If you are not a shareholder and wish to participate in the Entitlement Offer, or if you are already a shareholder but also wish to participate in the Entitlement Offer in respect of your option holdings, it will be necessary for you to exercise all or part of your options, and the shares in respect of those options must have been issued to you before the Record Date. If you wish to do so, you should complete a Notice of Exercise of Options and lodge it with the Company, together with your payment for the number of options you wish to exercise. If the Notice of Exercise of Options together with payment in full for the relevant number of options being exercised is not received prior to 15 November 2021, you will not be able to participate in the Entitlement Offer in respect of the shares to be issued upon exercise of those options.

If you do not wish to participate in the Entitlement Offer (in respect of your options), you do not need to take any action. This letter is only intended to inform you of your rights in relation to your options. This letter is not an offer or an invitation to acquire shares in the Company or to participate in the Entitlement Offer.

For further information on the Entitlement Offer, or how to deal with the Entitlement Offer, please contact the Company's Investor Relations provider (Market Eye) on 03 9591 8901 between 9.00am to 5.00pm (Sydney time) Monday to Friday.

Yours sincerely David Perlmutter Chairman

Important Notice

This letter is not a prospectus or offering document under Australian law or under any other law.
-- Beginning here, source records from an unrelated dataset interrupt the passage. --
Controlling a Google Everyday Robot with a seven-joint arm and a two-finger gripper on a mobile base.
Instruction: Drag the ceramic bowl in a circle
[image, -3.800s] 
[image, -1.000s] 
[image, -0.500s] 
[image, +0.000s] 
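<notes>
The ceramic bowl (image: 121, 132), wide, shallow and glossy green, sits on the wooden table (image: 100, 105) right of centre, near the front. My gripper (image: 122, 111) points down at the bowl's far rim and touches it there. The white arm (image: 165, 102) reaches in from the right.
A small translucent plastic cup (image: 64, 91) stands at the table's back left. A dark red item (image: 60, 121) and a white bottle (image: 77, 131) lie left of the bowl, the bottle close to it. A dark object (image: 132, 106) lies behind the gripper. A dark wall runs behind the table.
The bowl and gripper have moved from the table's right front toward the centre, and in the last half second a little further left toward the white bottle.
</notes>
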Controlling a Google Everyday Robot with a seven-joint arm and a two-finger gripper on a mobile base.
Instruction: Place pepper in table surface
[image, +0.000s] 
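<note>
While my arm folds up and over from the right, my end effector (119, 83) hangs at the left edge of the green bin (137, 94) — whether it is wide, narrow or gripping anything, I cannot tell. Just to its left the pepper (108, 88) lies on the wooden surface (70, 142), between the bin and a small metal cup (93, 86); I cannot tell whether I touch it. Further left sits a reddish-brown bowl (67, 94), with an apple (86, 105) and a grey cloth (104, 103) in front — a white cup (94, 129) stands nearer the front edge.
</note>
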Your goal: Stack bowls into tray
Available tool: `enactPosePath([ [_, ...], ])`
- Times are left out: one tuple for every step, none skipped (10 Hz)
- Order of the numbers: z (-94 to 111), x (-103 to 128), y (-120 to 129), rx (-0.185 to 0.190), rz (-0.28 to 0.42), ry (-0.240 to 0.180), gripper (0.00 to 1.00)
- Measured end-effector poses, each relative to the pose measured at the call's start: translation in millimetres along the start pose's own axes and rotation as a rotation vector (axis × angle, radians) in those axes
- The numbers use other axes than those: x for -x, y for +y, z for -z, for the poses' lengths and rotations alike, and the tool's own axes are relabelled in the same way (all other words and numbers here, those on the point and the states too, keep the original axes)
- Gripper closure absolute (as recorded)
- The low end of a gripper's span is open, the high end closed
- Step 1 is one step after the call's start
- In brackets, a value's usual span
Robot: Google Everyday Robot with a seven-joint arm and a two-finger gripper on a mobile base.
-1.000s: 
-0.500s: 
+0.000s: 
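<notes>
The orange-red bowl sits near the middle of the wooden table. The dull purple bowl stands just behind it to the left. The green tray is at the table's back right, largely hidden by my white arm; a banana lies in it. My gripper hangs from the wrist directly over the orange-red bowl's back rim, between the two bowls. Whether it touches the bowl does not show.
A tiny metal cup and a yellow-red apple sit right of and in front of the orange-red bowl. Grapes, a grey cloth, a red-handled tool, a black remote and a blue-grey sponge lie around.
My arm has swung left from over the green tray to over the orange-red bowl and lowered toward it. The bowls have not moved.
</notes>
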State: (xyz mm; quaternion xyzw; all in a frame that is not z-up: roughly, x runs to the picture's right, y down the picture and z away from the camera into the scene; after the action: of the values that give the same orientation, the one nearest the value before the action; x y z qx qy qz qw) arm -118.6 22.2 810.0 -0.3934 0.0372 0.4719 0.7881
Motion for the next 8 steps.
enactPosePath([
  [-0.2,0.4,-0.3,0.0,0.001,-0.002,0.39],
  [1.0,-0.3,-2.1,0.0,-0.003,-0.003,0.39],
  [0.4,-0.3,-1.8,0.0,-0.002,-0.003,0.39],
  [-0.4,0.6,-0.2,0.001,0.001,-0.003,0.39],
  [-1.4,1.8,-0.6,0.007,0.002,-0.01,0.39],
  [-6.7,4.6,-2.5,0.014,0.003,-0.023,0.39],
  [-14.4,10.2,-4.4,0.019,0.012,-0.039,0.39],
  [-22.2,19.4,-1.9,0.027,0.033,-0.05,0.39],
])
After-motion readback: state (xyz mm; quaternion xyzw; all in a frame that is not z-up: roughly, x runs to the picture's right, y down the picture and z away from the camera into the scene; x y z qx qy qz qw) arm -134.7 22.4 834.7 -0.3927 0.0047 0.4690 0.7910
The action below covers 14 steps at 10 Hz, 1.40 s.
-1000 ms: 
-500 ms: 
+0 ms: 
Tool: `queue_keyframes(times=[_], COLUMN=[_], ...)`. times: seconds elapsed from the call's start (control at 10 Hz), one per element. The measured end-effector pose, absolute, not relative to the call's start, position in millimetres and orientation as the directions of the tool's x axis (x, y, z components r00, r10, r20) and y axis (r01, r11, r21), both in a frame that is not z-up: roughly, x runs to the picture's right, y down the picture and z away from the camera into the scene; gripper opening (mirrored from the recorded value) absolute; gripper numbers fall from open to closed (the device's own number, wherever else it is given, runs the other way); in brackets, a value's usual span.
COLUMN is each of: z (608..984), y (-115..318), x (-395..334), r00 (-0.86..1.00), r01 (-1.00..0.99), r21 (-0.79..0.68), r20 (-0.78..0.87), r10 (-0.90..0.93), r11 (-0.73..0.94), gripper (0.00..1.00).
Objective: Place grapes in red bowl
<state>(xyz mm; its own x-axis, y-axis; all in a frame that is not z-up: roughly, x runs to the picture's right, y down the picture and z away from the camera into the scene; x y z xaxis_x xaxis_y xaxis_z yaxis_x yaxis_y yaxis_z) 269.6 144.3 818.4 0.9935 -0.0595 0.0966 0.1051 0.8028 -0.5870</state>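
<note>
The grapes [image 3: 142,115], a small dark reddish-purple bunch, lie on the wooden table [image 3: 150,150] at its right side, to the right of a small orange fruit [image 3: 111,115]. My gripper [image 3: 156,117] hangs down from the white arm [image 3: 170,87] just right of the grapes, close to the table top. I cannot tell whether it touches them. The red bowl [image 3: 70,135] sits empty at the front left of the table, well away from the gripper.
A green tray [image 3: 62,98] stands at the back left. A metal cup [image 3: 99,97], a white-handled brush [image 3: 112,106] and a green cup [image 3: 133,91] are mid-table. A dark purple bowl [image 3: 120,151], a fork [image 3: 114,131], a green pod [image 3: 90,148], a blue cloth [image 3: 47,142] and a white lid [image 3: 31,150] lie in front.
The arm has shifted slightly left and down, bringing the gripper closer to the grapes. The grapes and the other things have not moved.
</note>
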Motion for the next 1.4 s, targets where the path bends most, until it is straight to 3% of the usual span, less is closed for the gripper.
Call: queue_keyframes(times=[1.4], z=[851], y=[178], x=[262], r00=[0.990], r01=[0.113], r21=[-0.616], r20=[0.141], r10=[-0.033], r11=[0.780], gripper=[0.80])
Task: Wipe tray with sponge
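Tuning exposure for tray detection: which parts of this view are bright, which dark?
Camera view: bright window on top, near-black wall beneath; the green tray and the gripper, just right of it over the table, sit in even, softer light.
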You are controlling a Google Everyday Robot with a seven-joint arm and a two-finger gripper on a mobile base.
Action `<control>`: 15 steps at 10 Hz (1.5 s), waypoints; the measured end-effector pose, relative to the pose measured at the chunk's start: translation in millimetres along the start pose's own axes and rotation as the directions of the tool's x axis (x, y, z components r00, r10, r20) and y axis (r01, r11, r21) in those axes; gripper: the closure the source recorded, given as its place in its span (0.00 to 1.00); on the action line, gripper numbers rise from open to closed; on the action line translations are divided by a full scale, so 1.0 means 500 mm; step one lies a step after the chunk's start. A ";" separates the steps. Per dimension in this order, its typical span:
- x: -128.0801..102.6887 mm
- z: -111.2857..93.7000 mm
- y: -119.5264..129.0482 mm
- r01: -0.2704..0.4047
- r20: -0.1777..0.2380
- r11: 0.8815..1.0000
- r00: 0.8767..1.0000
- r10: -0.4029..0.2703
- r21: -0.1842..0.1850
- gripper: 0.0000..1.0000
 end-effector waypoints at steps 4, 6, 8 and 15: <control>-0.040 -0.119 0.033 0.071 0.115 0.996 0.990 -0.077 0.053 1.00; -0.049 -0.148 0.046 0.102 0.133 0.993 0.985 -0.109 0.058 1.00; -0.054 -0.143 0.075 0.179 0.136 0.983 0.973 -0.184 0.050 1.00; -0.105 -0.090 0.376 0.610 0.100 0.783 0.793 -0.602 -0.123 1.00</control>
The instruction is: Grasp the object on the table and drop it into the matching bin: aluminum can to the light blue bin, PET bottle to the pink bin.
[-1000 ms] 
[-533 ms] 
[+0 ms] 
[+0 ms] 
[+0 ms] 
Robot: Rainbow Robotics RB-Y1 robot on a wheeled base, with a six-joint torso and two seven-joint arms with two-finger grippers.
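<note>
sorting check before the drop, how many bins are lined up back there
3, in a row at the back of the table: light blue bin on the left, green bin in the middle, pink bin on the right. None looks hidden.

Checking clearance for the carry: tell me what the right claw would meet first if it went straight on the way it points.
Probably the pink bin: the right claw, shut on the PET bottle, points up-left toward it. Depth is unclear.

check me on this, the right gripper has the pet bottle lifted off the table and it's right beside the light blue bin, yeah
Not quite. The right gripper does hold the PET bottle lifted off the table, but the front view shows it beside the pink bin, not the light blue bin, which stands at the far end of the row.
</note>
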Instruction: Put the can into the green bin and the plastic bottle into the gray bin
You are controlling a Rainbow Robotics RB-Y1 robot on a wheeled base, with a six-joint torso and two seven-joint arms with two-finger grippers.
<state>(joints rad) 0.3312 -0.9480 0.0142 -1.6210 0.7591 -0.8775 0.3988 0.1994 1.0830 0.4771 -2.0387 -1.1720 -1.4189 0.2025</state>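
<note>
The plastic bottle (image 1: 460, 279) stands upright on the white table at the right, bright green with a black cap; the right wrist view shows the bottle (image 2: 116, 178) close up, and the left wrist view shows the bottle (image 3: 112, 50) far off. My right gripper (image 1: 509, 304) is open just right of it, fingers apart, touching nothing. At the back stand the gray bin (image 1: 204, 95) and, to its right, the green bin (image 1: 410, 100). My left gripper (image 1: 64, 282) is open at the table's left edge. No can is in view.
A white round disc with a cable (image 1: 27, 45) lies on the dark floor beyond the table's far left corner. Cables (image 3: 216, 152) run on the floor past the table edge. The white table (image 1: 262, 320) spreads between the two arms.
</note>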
No action has been or will be taken to register, qualify or otherwise permit a public offering of the New Shares in any jurisdiction outside Australia and New Zealand. This letter is for information purposes only and does not constitute or form part of an offer, invitation, solicitation, advice or recommendation with respect to the issue, purchase or sale of any New Shares in the Company.

This notice does not constitute an offer to sell, or the solicitation of an offer to buy, any securities in the United States. The New Shares have not been, and will not be, registered under the U.S. Securities Act of 1933 (the Securities Act ) or the securities laws of any state or other jurisdiction of the United States. Accordingly, the New Shares may not be offered or sold in the United States unless they are registered under the Securities Act or unless they are offered or sold pursuant to an exemption from, or in a transaction not subject to, the registration requirements of the Securities Act and any applicable U.S. state securities laws. The New Shares to be offered and sold in the Capital Raising may only be offered and sold outside the United States in “offshore transactions” (as defined in Regulation S under the Securities Act) in reliance on Regulation S under the Securities Act.

The provision of this document is not, and should not be considered as, financial product advice. The information in this document is general information only, and does not take into account your individual objectives, taxation position, financial situation or needs. If you are unsure of your position, please contact your accountant, tax advisor, stockbroker or other professional advisor.